Leaving out the images, repeat all the lines below exactly.

§ Given information:
┄┄┄┄┄┄┄┄┄┄

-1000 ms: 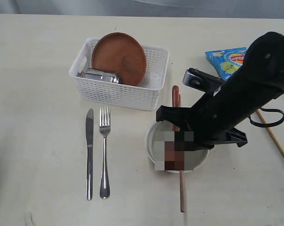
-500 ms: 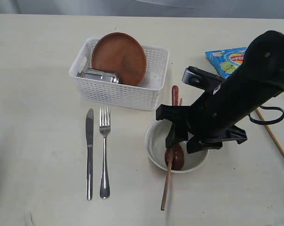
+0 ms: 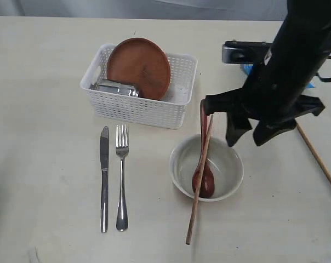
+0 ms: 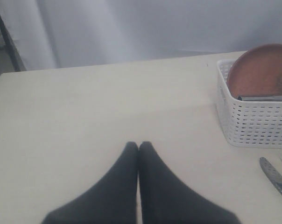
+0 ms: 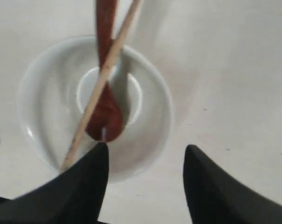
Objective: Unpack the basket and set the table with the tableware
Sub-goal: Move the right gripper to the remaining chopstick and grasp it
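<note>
The white basket (image 3: 133,107) holds the brown plate (image 3: 139,67) on edge and the steel cup (image 3: 117,89). Knife (image 3: 104,178) and fork (image 3: 121,181) lie side by side on the table (image 3: 45,164). The pale bowl (image 3: 234,164) holds the wooden spoon (image 3: 206,185), and one chopstick (image 3: 192,222) lies across its rim. Another chopstick (image 3: 319,159) lies at the right. My right gripper (image 3: 247,136) hangs open and empty above the table just beyond the bowl (image 5: 165,112). My left gripper (image 4: 138,145) is shut over bare table, left of the basket (image 4: 253,123).
A blue chip bag (image 3: 246,69) lies behind my right arm, mostly hidden. The table's far edge runs behind the basket. In the left wrist view the knife tip (image 4: 274,172) shows beside the basket.
My right gripper has opened and let go of the chopstick, then risen and drawn back from the bowl. The chopstick now rests across the bowl over the spoon. The left gripper has not moved.
</note>
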Controlling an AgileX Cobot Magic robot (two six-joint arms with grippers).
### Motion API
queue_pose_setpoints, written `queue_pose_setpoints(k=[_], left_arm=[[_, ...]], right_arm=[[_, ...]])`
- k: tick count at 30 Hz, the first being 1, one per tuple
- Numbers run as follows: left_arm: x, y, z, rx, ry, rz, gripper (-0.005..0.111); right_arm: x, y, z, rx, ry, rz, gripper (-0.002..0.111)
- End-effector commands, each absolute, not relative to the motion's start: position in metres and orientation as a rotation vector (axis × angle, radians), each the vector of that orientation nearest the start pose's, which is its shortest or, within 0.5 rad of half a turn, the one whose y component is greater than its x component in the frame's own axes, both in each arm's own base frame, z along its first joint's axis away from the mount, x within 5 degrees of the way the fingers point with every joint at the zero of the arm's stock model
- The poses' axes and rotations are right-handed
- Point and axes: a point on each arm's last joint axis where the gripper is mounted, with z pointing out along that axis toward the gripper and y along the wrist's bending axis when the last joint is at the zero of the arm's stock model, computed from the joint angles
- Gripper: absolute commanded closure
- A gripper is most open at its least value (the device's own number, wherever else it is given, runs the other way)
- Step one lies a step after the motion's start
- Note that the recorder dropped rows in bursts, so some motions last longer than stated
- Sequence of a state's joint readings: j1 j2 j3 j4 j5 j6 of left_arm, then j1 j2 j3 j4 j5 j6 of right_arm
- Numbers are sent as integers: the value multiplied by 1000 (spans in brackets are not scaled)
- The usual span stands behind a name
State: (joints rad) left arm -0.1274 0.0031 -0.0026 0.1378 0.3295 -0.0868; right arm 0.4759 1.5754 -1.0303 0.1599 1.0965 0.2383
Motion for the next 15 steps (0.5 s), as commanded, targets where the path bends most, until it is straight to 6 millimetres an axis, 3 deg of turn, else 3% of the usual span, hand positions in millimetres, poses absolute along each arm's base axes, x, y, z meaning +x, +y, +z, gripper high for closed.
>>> queue_pose_setpoints(k=[1, 4, 7, 11, 15], left_arm=[[54, -3, 185, 129, 1795, -22, 107], [54, -3, 185, 129, 1795, -22, 107], [54, -3, 185, 129, 1795, -22, 107], [54, -3, 185, 129, 1795, -22, 107], [54, -3, 185, 129, 1795, -22, 107]], right_arm=[[247, 83, 228, -147, 3194, 28, 60], [245, 48, 217, -224, 3202, -77, 60], [242, 24, 184, -265, 3179, -202, 60], [257, 25, 169, -274, 3080, -185, 60], [274, 22, 145, -348, 3128, -294, 60]])
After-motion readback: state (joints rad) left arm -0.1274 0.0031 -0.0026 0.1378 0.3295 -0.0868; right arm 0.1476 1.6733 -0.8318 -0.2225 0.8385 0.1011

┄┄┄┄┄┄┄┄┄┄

§ Exercise solution:
-1000 ms: 
-500 ms: 
+0 ms: 
+0 ms: 
+0 ms: 
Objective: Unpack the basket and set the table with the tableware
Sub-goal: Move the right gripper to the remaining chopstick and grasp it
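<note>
The white basket (image 3: 133,107) holds the brown plate (image 3: 139,67) on edge and the steel cup (image 3: 117,89). Knife (image 3: 104,178) and fork (image 3: 121,181) lie side by side on the table (image 3: 45,164). The pale bowl (image 3: 234,164) holds the wooden spoon (image 3: 206,185), and one chopstick (image 3: 192,222) lies across its rim. Another chopstick (image 3: 319,159) lies at the right. My right gripper (image 3: 247,136) hangs open and empty above the table just beyond the bowl (image 5: 165,112). My left gripper (image 4: 138,145) is shut over bare table, left of the basket (image 4: 253,123).
A blue chip bag (image 3: 246,69) lies behind my right arm, mostly hidden. The table's far edge runs behind the basket. In the left wrist view the knife tip (image 4: 274,172) shows beside the basket.
My right gripper has opened and let go of the chopstick, then risen and drawn back from the bowl. The chopstick now rests across the bowl over the spoon. The left gripper has not moved.
</note>
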Controlling an AgileX Cobot Magic robot (two six-joint arms with grippers).
### Motion API
queue_pose_setpoints, written `queue_pose_setpoints(k=[_], left_arm=[[_, ...]], right_arm=[[_, ...]])`
- k: tick count at 30 Hz, the first being 1, one per tuple
- Numbers run as follows: left_arm: x, y, z, rx, ry, rz, gripper (-0.005..0.111); right_arm: x, y, z, rx, ry, rz, gripper (-0.002..0.111)
- End-effector commands, each absolute, not relative to the motion's start: position in metres and orientation as a rotation vector (axis × angle, radians), each the vector of that orientation nearest the start pose's, which is its shortest or, within 0.5 rad of half a turn, the one whose y component is greater than its x component in the frame's own axes, both in each arm's own base frame, z along its first joint's axis away from the mount, x within 5 degrees of the way the fingers point with every joint at the zero of the arm's stock model
- The poses' axes and rotations are right-handed
- Point and axes: a point on each arm's last joint axis where the gripper is mounted, with z pointing out along that axis toward the gripper and y along the wrist's bending axis when the last joint is at the zero of the arm's stock model, computed from the joint angles
- Gripper: absolute commanded closure
- A gripper is most open at its least value (the device's own number, wherever else it is given, runs the other way)
- Step one lies a step after the motion's start
- Note that the recorder dropped rows in bursts, so some motions last longer than stated
- Sequence of a state's joint readings: j1 j2 j3 j4 j5 j6 of left_arm, then j1 j2 j3 j4 j5 j6 of right_arm
- Numbers are sent as integers: the value multiplied by 1000 (spans in brackets are not scaled)
- The usual span stands behind a name
State: (joints rad) left arm -0.1274 0.0031 -0.0026 0.1378 0.3295 -0.0868; right arm 0.4759 1.5754 -1.0303 0.1599 1.0965 0.2383
Motion for the next 15 steps (0.5 s), as commanded, targets where the path bends most, until it is straight to 6 millimetres an axis, 3 deg of turn, else 3% of the usual span, hand positions in millimetres, poses absolute along each arm's base axes, x, y, z meaning +x, +y, +z, gripper high for closed.
>>> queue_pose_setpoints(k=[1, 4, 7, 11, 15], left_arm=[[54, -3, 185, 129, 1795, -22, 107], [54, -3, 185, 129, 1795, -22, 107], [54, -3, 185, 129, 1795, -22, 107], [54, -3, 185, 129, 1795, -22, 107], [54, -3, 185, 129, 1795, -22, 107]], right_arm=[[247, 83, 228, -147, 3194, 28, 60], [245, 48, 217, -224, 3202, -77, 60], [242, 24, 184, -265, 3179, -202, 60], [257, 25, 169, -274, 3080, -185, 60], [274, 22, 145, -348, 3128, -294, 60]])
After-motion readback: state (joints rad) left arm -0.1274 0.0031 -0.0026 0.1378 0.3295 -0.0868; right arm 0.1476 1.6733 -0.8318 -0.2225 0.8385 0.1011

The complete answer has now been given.